#### Records contained in a dataset

*** Begin section ***

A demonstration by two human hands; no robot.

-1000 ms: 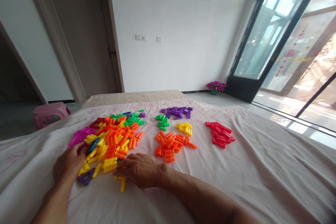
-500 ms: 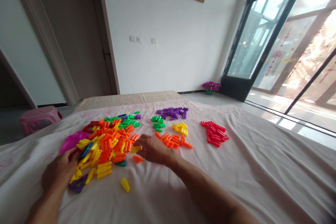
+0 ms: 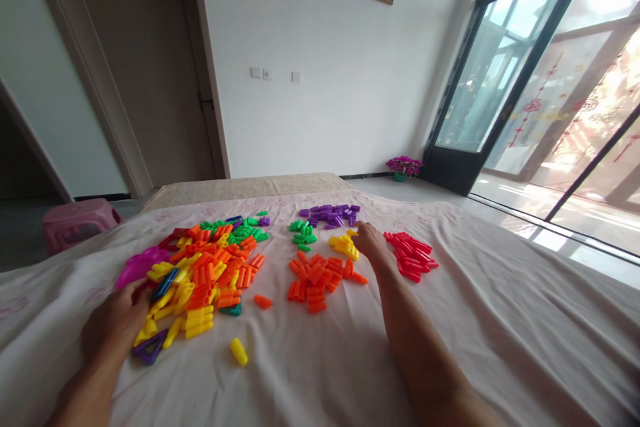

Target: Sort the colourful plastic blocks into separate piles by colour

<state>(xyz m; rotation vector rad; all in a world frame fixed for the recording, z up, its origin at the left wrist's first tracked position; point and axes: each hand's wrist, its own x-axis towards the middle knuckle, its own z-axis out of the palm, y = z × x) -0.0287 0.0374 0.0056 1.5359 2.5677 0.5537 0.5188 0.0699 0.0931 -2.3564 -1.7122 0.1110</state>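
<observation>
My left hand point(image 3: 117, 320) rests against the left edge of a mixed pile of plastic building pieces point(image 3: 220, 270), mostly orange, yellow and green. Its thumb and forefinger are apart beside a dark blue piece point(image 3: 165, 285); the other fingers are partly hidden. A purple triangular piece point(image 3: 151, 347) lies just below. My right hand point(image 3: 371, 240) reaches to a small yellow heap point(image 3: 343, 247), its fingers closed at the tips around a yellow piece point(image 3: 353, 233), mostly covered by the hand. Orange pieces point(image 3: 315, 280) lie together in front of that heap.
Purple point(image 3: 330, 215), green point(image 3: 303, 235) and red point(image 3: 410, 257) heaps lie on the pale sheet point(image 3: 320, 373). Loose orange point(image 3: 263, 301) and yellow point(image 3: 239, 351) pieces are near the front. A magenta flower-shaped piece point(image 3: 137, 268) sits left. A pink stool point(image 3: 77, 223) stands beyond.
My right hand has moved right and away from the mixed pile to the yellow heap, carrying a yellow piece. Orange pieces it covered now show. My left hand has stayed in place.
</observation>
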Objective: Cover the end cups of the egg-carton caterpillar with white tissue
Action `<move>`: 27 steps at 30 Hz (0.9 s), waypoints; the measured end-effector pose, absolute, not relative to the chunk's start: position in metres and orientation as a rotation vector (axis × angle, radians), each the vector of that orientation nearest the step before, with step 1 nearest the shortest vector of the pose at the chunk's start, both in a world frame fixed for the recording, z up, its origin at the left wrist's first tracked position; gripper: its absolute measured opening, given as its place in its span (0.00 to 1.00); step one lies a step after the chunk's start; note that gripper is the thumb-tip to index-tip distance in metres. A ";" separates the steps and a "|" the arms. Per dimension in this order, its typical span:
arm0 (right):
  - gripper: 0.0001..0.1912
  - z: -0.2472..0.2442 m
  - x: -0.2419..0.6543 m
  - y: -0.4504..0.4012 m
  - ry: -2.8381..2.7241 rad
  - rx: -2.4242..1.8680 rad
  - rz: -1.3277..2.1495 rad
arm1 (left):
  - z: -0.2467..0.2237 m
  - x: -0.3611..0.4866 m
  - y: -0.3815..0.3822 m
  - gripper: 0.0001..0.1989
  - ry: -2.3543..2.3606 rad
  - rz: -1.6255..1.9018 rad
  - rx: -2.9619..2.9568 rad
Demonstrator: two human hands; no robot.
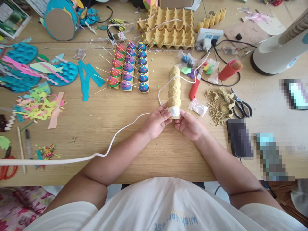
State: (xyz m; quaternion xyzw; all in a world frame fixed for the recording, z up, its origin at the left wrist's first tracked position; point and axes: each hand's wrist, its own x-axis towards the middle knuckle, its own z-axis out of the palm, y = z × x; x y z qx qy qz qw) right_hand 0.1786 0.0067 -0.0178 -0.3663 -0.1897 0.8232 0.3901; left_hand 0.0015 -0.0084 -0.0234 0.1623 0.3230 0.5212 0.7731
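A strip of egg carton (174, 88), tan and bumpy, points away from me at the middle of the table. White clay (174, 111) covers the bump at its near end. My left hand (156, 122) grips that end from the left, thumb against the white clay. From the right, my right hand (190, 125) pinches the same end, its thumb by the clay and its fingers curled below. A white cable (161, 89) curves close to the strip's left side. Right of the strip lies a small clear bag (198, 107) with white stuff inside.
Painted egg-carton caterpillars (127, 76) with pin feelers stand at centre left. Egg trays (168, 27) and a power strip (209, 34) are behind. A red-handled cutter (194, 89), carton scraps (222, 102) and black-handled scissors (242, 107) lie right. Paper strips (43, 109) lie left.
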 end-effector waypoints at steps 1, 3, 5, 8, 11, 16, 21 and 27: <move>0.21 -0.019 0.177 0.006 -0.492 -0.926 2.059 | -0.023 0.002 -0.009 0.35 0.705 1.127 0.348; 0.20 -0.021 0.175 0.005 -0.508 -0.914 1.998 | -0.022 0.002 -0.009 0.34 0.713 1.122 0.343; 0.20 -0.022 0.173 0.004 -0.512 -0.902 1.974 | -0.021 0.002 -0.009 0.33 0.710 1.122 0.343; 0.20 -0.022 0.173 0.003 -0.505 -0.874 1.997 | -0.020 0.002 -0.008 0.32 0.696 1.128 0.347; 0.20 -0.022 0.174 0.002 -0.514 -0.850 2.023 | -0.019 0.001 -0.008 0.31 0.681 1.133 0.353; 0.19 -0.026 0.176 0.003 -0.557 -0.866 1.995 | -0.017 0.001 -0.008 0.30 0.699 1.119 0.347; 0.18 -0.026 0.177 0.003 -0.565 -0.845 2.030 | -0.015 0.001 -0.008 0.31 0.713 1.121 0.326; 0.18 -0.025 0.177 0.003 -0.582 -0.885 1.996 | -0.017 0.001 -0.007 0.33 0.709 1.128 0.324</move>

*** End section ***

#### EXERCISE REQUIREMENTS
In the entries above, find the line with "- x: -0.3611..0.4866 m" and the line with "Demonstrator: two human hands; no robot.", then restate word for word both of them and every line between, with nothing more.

#### THE ANSWER
  - x: -0.3611..0.4866 m
  - y: -0.3815..0.3822 m
  - gripper: 0.0001..0.1989
  - ry: -2.3543..2.3606 rad
  - rz: -1.6255..1.9018 rad
  - rx: -2.9619..2.9568 rad
Demonstrator: two human hands; no robot.

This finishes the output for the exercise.